Barnaby shrugged theatrically. “Ah well, no matter. What is it with mollies these days, David? They have no spines. Aren’t they bitchy anymore? They used to be bitchy. Do you suppose they even vogue? …Or perhaps they haven’t started yet. Well, you know what I mean.” He sighed. “Oh, you’re dead, you can’t hear me.” He frowned with eyes narrowed and checked behind him. “I hope. You’re not hiding, are you? You are actually… not here?”
It was too quiet all of a sudden. Creepy.

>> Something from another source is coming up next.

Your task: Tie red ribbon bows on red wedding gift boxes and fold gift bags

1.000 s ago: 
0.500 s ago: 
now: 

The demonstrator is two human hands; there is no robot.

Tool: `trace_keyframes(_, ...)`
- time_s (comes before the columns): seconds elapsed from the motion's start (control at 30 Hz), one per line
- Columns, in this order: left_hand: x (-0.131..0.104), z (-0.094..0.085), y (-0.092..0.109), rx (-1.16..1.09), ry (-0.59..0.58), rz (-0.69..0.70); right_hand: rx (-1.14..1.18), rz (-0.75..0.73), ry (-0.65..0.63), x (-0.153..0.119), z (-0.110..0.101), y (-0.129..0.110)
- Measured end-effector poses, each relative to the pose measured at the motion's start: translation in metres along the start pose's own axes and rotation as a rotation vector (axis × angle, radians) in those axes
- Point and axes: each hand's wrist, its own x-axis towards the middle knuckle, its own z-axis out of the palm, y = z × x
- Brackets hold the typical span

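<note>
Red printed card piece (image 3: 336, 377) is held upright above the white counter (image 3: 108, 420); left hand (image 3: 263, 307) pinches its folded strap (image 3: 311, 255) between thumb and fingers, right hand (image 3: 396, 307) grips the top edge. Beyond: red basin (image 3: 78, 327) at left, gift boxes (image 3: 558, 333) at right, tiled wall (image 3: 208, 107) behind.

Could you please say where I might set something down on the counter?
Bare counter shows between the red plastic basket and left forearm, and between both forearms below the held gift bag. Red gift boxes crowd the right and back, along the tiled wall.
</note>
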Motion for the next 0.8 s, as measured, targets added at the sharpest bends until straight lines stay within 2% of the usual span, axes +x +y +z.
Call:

“I’m just winding her up, David. I won’t really hurt her. She irritates me. You know that. And she’s so wind-uppable. I’m not trying to hurt her. I warned her not to eat the salmon puffs.” He trailed away. “Well, I’m sure I did at some point. She’ll remember. She’s a smart girl. …Just in case you’re hiding around here to screw with me.”
He clapped his hands, too loud, startling himself. But he mastered it bravely. “I shall deface the accursed wallpaper to amuse myself, and I’m sure she’ll be grudgingly amused by it when she returns. You can stay dead or do whatever you want. It’ll be fine.”